Exercise objective: Find each line below where the word "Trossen" occurs, and copy it.

⁂

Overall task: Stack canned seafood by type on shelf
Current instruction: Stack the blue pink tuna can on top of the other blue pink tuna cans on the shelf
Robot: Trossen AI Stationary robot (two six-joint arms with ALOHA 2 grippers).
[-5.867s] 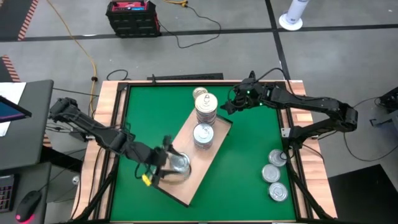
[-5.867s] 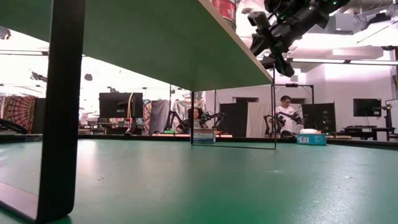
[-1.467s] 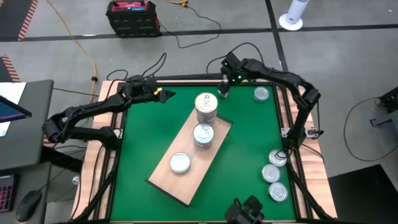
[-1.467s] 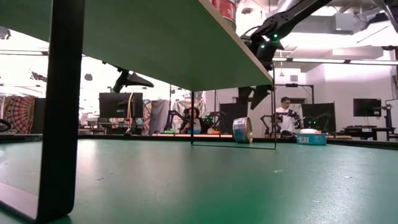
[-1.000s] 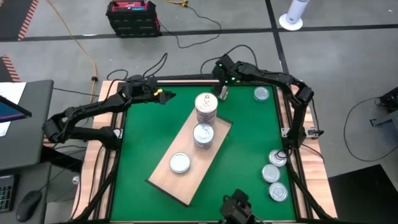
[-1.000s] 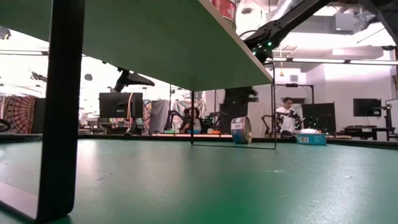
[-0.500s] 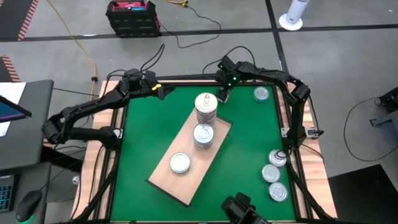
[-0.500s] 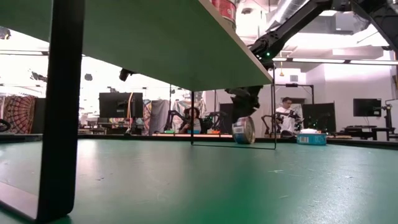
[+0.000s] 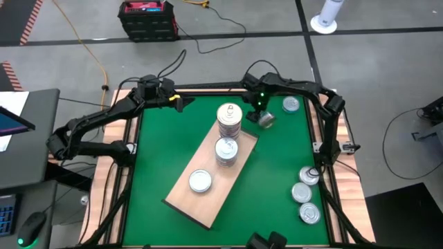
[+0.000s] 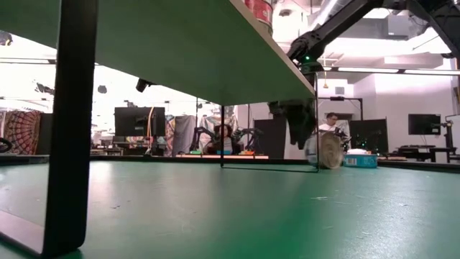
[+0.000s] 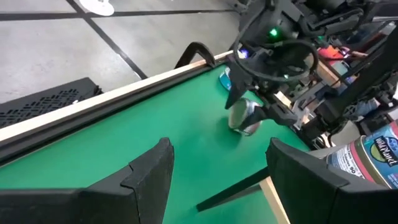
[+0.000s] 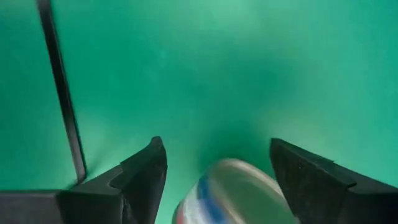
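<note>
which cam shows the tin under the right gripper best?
Left wrist view: the tin shows whole, on edge, below the right gripper. High view has it small; low view blurred; right wrist view cuts it off.

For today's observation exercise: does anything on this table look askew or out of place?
Yes. One tin stands on its edge on the green table beside the shelf, between the right gripper's open fingers, instead of lying flat like the tins by the table's right edge.

Grey concrete floor (image 9: 228,62) surrounded the table. A black crate (image 9: 147,18) stood upper left; monitors (image 10: 136,121) lined the bright room behind.
</note>
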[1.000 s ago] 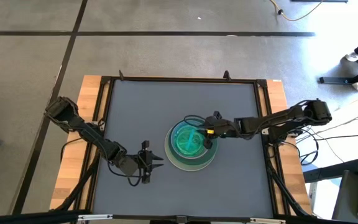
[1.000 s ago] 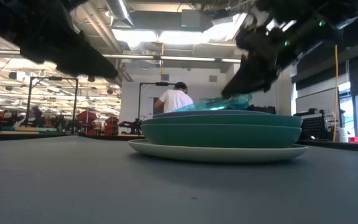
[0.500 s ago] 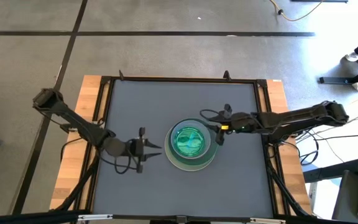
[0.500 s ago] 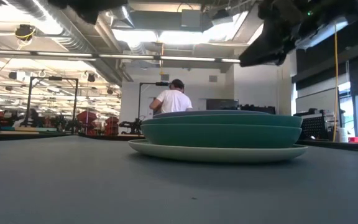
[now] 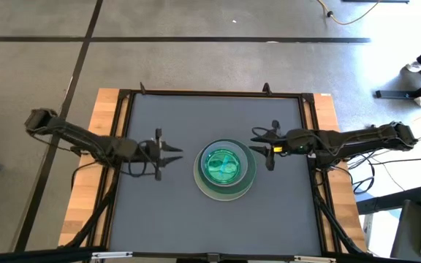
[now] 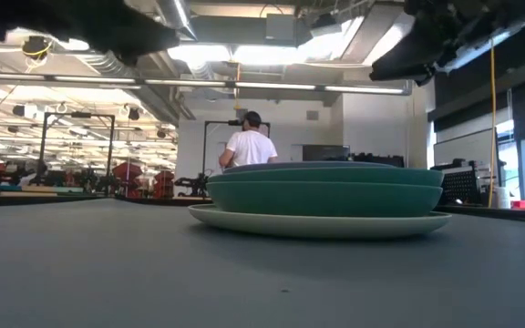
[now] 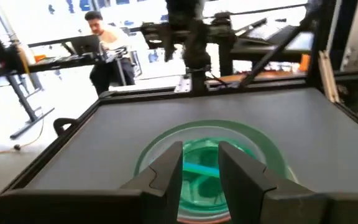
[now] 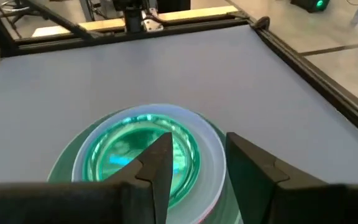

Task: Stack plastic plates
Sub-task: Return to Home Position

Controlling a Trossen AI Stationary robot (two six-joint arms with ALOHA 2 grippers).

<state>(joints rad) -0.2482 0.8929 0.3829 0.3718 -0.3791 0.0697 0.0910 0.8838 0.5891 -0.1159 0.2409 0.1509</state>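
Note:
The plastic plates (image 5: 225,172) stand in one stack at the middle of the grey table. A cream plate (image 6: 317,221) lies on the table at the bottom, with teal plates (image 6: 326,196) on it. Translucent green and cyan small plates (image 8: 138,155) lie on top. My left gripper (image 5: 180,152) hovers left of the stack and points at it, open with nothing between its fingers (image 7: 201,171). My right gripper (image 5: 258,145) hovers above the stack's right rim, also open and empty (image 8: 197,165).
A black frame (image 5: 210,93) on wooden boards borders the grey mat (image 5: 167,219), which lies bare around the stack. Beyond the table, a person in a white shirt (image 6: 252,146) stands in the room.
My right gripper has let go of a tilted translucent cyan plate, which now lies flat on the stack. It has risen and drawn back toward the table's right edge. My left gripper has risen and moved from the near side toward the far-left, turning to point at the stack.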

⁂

Answer section:
Robot: Trossen AI Stationary robot (two six-joint arms with ALOHA 2 grippers).
Controlling a Trossen AI Stationary robot (two six-joint arms with ALOHA 2 grippers).

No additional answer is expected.